Entries provided:
--- START ---

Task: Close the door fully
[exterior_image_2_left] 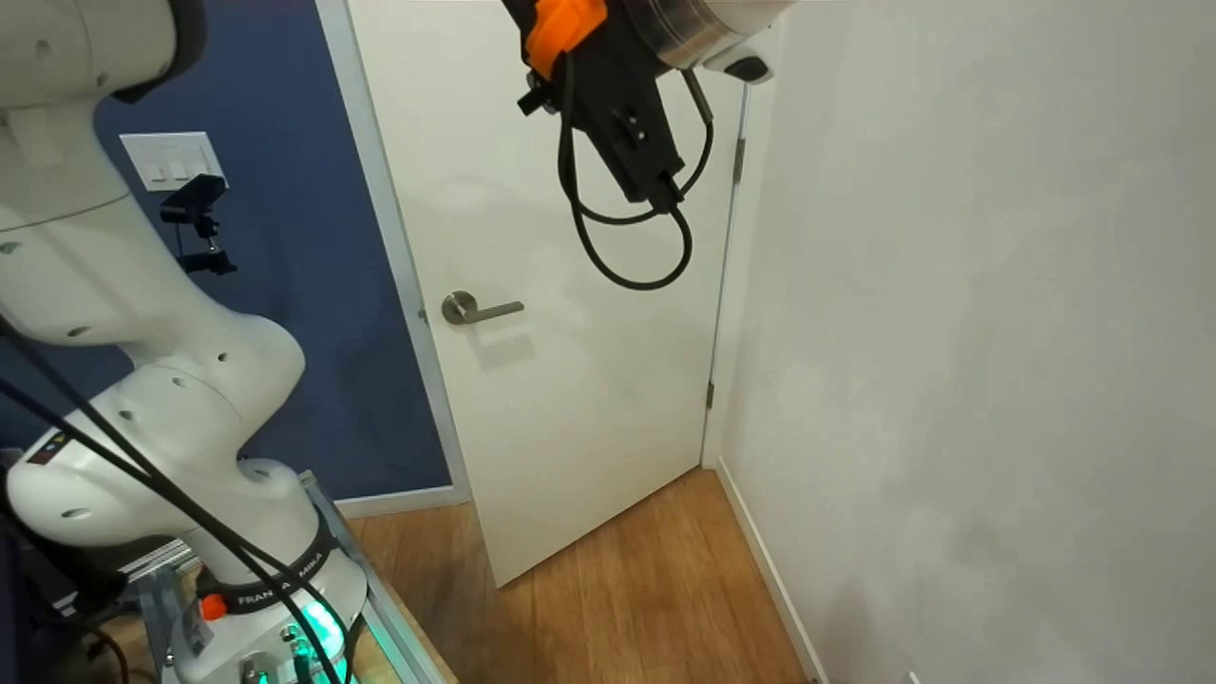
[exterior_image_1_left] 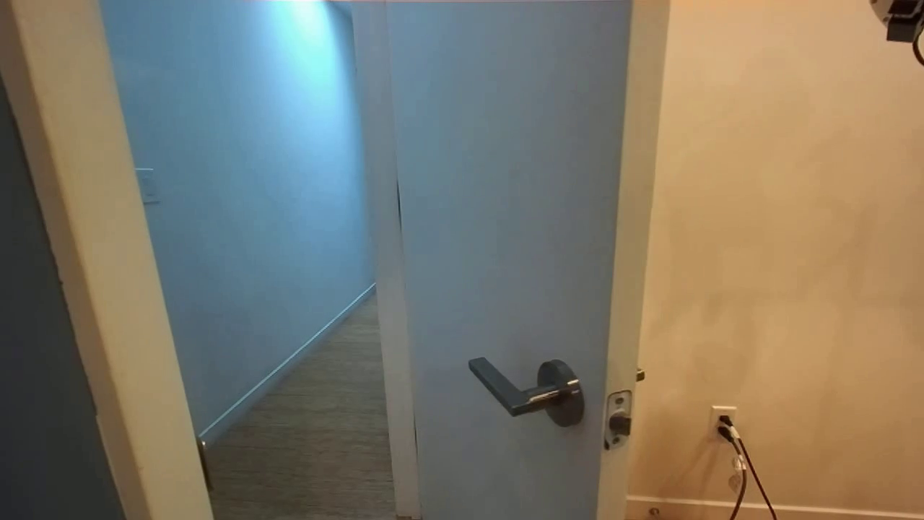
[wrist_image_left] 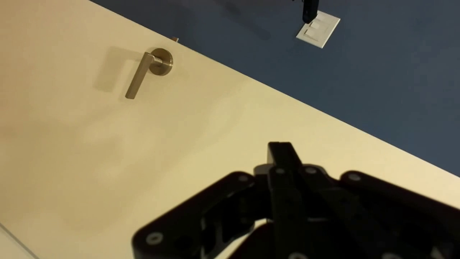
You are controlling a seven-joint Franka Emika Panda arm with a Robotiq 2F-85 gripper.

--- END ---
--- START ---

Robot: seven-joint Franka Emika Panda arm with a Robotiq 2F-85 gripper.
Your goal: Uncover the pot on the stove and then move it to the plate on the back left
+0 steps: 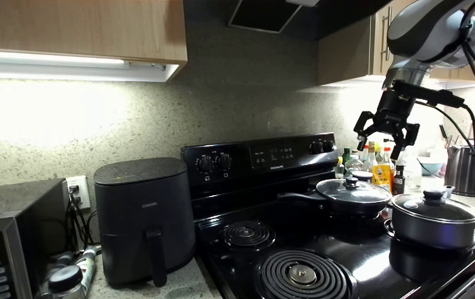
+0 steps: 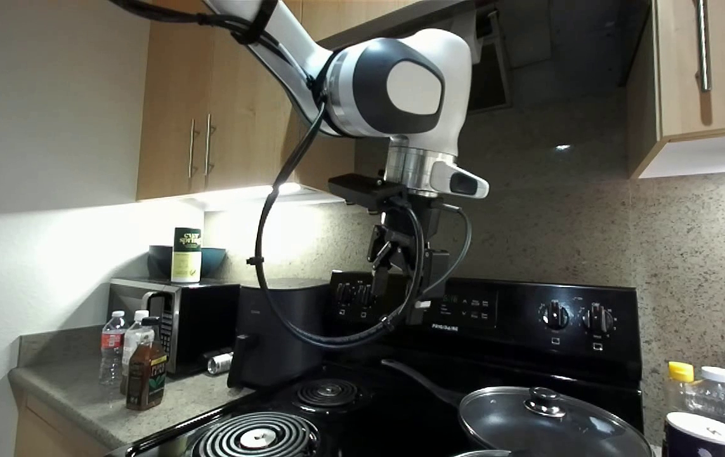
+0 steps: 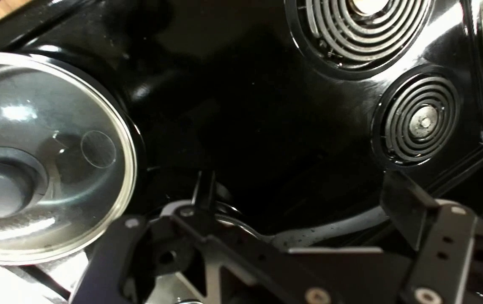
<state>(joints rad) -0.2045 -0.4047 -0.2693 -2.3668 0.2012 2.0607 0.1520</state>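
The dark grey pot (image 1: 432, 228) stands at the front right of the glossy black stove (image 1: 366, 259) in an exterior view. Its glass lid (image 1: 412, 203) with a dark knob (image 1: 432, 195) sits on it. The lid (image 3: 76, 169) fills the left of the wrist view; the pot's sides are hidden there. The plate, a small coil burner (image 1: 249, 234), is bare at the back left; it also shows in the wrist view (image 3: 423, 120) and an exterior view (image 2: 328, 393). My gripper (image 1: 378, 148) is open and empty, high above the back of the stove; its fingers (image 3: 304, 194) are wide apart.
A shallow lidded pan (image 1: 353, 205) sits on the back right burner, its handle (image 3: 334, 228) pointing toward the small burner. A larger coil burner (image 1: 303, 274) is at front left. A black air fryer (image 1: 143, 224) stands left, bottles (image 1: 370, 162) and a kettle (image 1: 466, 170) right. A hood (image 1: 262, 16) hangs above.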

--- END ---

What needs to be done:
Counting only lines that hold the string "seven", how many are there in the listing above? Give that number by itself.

Reply:
2